━━━ Recorded data ━━━

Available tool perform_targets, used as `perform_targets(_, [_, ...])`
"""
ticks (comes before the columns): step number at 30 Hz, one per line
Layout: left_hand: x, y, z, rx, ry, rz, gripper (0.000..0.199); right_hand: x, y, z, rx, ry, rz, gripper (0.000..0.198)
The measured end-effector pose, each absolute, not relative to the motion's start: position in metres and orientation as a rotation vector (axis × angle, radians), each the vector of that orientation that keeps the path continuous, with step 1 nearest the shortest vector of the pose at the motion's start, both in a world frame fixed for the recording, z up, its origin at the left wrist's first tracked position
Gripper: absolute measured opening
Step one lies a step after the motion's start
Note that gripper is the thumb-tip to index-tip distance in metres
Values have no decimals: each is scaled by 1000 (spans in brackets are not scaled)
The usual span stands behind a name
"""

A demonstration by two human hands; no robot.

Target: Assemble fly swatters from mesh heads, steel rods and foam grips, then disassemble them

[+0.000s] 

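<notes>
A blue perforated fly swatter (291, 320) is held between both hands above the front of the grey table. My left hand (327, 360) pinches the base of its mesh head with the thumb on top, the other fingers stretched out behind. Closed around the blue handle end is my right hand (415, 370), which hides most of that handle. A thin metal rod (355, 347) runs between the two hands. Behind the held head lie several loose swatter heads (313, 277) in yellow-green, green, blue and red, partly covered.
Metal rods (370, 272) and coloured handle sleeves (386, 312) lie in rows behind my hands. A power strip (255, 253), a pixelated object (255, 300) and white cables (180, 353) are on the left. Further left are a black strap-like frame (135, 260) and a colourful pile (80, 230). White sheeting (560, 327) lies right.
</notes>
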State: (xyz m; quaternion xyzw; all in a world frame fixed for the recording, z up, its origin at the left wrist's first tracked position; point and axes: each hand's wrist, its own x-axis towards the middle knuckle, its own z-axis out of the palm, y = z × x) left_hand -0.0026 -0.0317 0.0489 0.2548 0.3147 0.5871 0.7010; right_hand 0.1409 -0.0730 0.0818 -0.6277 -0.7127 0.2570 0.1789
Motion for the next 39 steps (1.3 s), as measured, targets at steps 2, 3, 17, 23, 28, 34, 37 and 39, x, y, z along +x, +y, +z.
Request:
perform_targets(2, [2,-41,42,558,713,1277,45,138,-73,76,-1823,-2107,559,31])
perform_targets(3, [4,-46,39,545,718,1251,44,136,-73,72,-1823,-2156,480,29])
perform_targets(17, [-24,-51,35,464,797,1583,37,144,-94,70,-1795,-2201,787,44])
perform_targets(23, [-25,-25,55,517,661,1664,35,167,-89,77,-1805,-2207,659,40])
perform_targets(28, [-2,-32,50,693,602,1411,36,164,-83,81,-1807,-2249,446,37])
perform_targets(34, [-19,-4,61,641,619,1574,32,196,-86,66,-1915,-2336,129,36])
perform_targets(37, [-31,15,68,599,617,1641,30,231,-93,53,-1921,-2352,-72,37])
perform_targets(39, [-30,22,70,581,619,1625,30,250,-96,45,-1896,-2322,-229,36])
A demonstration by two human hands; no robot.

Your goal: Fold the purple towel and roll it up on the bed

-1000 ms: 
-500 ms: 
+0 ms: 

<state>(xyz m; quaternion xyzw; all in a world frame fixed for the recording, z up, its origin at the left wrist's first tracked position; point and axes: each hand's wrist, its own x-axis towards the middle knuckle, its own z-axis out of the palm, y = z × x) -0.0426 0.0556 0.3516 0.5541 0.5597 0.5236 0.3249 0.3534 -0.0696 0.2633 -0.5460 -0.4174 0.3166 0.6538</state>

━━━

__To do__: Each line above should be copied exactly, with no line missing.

__Output for this exercise__:
Available tool perform_targets, used as `perform_targets(_, [_, ...])`
"""
ticks (comes before the columns): step number at 30 Hz, one per line
Layout: left_hand: x, y, z, rx, ry, rz, gripper (0.000..0.199); right_hand: x, y, z, rx, ry, rz, gripper (0.000..0.198)
The measured end-effector pose, each absolute, not relative to the motion's start: position in metres and orientation as a rotation vector (axis × angle, radians), each the vector of that orientation that keeps the path continuous, with step 1 nearest the shortest vector of the pose at the motion's start, both in a world frame fixed for the recording, z up, its origin at the left wrist's first tracked position
Gripper: absolute measured opening
Step one lies a step after the motion's start
Note that gripper is the thumb-tip to index-tip distance in metres
Values have no decimals: each is scaled by 1000 (spans in brackets are not scaled)
The usual span stands behind a name
"""

A demonstration by two human hands; no robot.

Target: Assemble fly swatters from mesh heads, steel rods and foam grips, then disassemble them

[+0.000s] 

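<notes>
A blue perforated fly swatter (291, 320) is held between both hands above the front of the grey table. My left hand (327, 360) pinches the base of its mesh head with the thumb on top, the other fingers stretched out behind. Closed around the blue handle end is my right hand (415, 370), which hides most of that handle. A thin metal rod (355, 347) runs between the two hands. Behind the held head lie several loose swatter heads (313, 277) in yellow-green, green, blue and red, partly covered.
Metal rods (370, 272) and coloured handle sleeves (386, 312) lie in rows behind my hands. A power strip (255, 253), a pixelated object (255, 300) and white cables (180, 353) are on the left. Further left are a black strap-like frame (135, 260) and a colourful pile (80, 230). White sheeting (560, 327) lies right.
</notes>
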State: (xyz m; quaternion xyzw; all in a world frame fixed for the recording, z up, its origin at the left wrist's first tracked position; point and axes: each hand's wrist, its own x-axis towards the middle knuckle, its own z-axis out of the palm, y = z × x) left_hand -0.0026 -0.0317 0.0489 0.2548 0.3147 0.5871 0.7010; right_hand 0.1409 -0.0730 0.0818 -0.6277 -0.7127 0.2570 0.1789
Motion for the next 39 steps (1.3 s), as measured, targets at steps 2, 3, 17, 23, 28, 34, 37 and 39, x, y, z along +x, +y, +z.
Request:
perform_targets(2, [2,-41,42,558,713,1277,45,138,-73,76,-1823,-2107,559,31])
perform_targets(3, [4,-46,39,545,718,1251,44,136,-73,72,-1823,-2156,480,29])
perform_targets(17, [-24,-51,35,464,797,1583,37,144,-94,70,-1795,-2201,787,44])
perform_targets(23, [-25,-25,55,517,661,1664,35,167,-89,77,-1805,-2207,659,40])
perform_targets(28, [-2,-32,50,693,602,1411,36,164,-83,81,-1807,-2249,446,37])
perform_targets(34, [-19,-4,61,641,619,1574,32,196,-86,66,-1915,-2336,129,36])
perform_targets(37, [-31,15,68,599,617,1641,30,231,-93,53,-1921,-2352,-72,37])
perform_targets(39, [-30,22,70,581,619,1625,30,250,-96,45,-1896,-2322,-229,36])
A demonstration by two human hands; no robot.

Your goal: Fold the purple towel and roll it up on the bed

-1000 ms: 
-500 ms: 
+0 ms: 

<state>(xyz m; quaternion xyzw; all in a world frame fixed for the recording, z up, its origin at the left wrist's first tracked position; point and axes: each hand's wrist, its own x-axis towards the middle knuckle, its own z-axis out of the palm, y = z × x) -0.0426 0.0556 0.3516 0.5541 0.5597 0.5236 0.3249 0.3534 -0.0696 0.2633 -0.5460 -0.4174 0.3166 0.6538</state>

Nothing remains to add to the answer.